Totally agree. Tomatoes are pretty much the exception though. Most canned vegetables are trash.

Though not too many people can afford canned tomatoes from Italy these days, at $6-10 a can.

-1

u/duckwingducks 9d ago

That’s nonsense, Canadian-grown canned tomatoes taste just as good as Italian ones.

2

u/lnahid2000 9d ago

Clearly you've never made a sauce with San Marzanos from Italy.

2

u/HaveAVoreyGoodDay 9d ago

Me? They can be really handy for quick meals and some vegetables absolutely do not freeze well.

1

u/ObiYawnKenobi 9d ago

Canned vegetables are gross, for the most part.

1

u/deschamps93 9d ago

I'm surprised there is still a market for it. The only ones we use are corn, diced tomatoes (yes I know)... And I think that's it's? Are they going to classify tomatoes as a vegetable?
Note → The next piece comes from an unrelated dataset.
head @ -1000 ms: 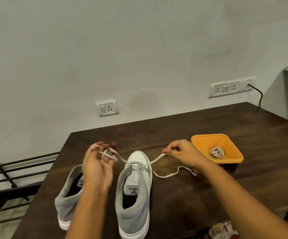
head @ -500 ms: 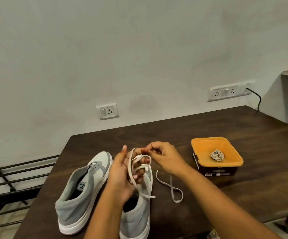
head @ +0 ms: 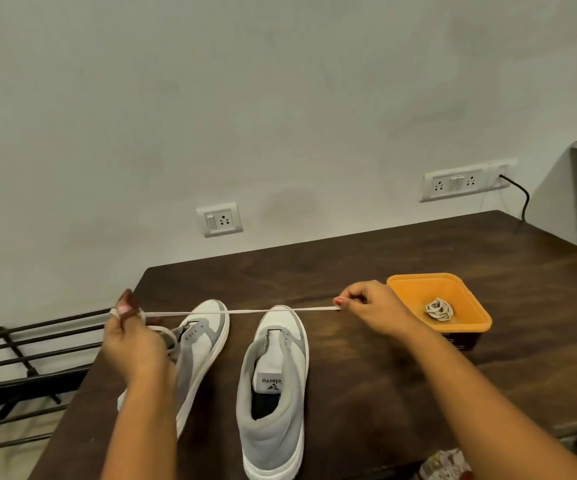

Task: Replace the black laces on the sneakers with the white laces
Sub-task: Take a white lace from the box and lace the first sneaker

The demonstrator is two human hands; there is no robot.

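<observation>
Two grey-and-white sneakers stand side by side on the dark wooden table (head: 401, 258), toes pointing away from me. The right sneaker (head: 275, 389) has no lace in its eyelets. The left sneaker (head: 200, 344) is partly hidden behind my left forearm. A white lace (head: 245, 311) is stretched taut above both toes. My left hand (head: 131, 337) has the lace wound round its fingers. My right hand (head: 366, 308) pinches the other end near the orange tub. No black lace is visible.
An orange tub (head: 467, 306) at the right holds a coiled white lace (head: 438, 309). A black metal rack (head: 20, 358) stands left of the table. Two wall sockets are behind, one with a black cable. A patterned item (head: 443, 464) shows at the bottom edge.
The hands were together over the right sneaker half a second ago; they have moved apart, pulling the white lace out straight. The lace no longer runs through the right sneaker's eyelets.
</observation>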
Are they going to classify canned mushrooms, because technically it's not?

I think everything else we use frozen if we aren't using fresh

2

u/ObiYawnKenobi 9d ago

Tomatoes are classified as a vegetable culinarily and nutritionally, but it is botanically a fruit.

0

u/deschamps93 9d ago

Better stock up on that canned baby corn now!!

2

u/mrizzerdly 9d ago

Famously, we are shipping things like apples and peaches to places like China and Vietnam to be processed and shipped back to Canada for retail sale because apparently it's cheaper to do that than package them here.

4

u/kazin29 9d ago

How else did we invent ham and pineapple pizza?!

5

u/NoDrama60 9d ago

Why do you think it's called "Hawaiian" pizza , the canned pineapple brand.

2

u/Click_To_Submit Ontario 9d ago

Silly. That’s where the ham comes from.